A fast, adaptive web scraping toolkit for Rust — a feature-for-feature port of the Python scrapling library.

§Crate overview

This is the core crate. It provides:

  • TextHandler / TextHandlers — enriched string types with regex extraction, HTML entity decoding, whitespace cleaning, and JSON parsing. Every method that transforms a string returns a new TextHandler so the enriched type is preserved through chains of operations.

  • AttributesHandler — a read-only map of HTML element attributes whose values are TextHandlers, giving callers regex and cleaning methods directly on attribute values.

  • Error / Result — a structured error enum covering parsing, selector, encoding, regex, JSON, URL, and (optionally) storage failures.

  • utils — low-level text cleaning helpers (clean_spaces, clean_whitespace, flatten) used internally and available for downstream crates.

  • selector — HTML parsing, CSS selection with ::text/::attr() pseudo-elements, DOM navigation, and selector generation.

  • translator — CSS-to-XPath translation with pseudo-element support and LRU caching.

  • storage — persistent element storage trait with a SQLite backend for adaptive element relocation.
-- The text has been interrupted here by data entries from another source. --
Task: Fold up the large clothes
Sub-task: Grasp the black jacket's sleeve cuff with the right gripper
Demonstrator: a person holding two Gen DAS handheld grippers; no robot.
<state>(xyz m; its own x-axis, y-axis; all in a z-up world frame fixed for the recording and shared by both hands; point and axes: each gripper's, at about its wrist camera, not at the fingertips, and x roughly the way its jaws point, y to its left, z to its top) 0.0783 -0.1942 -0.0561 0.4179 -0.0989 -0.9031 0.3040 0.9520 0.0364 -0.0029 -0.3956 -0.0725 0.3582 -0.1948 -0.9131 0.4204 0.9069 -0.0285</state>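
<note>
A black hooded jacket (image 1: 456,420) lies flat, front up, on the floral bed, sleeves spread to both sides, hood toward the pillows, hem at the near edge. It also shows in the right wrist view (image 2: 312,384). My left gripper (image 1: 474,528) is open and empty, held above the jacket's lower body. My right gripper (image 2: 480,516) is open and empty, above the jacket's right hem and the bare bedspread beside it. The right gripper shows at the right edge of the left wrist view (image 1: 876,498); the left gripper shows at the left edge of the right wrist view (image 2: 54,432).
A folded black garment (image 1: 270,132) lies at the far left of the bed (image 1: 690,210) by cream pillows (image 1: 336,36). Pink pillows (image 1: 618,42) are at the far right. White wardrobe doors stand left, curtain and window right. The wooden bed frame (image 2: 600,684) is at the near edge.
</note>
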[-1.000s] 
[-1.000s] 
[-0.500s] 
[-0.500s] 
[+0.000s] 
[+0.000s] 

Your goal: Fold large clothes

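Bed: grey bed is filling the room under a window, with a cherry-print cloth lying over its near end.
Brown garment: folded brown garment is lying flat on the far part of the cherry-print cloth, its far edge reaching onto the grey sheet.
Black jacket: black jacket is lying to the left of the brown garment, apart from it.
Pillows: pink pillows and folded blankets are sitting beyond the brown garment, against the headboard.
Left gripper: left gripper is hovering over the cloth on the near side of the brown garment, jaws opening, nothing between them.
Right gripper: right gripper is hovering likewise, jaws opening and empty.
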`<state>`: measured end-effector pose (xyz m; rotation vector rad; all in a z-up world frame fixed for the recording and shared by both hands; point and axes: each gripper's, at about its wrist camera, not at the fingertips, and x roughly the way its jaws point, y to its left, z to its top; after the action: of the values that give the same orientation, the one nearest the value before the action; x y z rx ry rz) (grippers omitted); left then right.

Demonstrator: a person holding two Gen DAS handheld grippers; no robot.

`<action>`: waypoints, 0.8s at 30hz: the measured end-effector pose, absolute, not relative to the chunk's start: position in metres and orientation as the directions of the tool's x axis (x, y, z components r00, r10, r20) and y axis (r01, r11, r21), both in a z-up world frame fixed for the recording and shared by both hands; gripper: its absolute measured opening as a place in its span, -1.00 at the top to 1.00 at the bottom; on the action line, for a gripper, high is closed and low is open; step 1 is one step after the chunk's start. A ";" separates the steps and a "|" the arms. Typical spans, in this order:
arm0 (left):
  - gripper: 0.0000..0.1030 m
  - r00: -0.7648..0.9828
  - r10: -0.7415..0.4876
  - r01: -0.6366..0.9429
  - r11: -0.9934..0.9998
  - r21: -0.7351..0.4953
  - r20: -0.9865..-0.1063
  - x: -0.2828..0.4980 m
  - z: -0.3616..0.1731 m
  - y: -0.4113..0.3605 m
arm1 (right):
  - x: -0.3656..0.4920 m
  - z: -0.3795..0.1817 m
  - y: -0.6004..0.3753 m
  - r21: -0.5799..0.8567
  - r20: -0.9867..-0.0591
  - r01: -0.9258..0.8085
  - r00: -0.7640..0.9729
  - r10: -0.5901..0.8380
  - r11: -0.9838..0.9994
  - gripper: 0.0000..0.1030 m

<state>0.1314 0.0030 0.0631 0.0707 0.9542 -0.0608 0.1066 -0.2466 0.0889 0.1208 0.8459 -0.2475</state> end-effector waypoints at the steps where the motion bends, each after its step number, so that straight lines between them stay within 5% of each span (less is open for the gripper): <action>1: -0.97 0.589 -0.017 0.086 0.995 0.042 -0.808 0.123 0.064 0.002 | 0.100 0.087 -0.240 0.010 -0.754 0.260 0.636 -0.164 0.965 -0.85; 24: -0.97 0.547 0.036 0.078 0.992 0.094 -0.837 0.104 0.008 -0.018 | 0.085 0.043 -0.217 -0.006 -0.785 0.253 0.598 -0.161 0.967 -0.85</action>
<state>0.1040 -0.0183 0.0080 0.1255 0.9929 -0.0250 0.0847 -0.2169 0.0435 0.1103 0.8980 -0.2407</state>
  • adaptive — structural similarity scoring and element relocation engine (12-factor scoring algorithm).

§Feature flags

FlagDefaultWhat it enables
storageyesSQLite-backed persistent element storage via rusqlite.

§Quick start

use scrapling::{TextHandler, TextHandlers, AttributesHandler};

// TextHandler wraps a String with extra powers
let price = TextHandler::new("Item costs $42.99 today");
let matches = price.re(r"\$(\d+\.\d+)", false, false, true).unwrap();
assert_eq!(matches[0].as_ref(), "42.99");

// AttributesHandler gives read-only access to element attributes
let attrs = AttributesHandler::new([
    ("class".to_owned(), "price-tag".to_owned()),
    ("data-currency".to_owned(), "USD".to_owned()),
]);
assert_eq!(attrs["class"].as_ref(), "price-tag");

Re-exports§

pub use attributes::AttributesHandler;
pub use error::Error;
pub use error::Result;
pub use selector::ParseOptions;
pub use text::TextHandler;
pub use text::TextHandlers;

Modules§

adaptive
Adaptive element relocation via structural similarity scoring.
attributes
Read-only HTML element attribute map.
error
Structured error types for the scrapling core crate.
selector
HTML element selection and DOM traversal.
shell
Shell and conversion utilities.
storage
Persistent element storage for adaptive selection.
text
Enriched string types for web scraping.
translator
CSS-to-XPath translation with ::text and ::attr() pseudo-element support.
utils
Low-level text cleaning and collection helpers.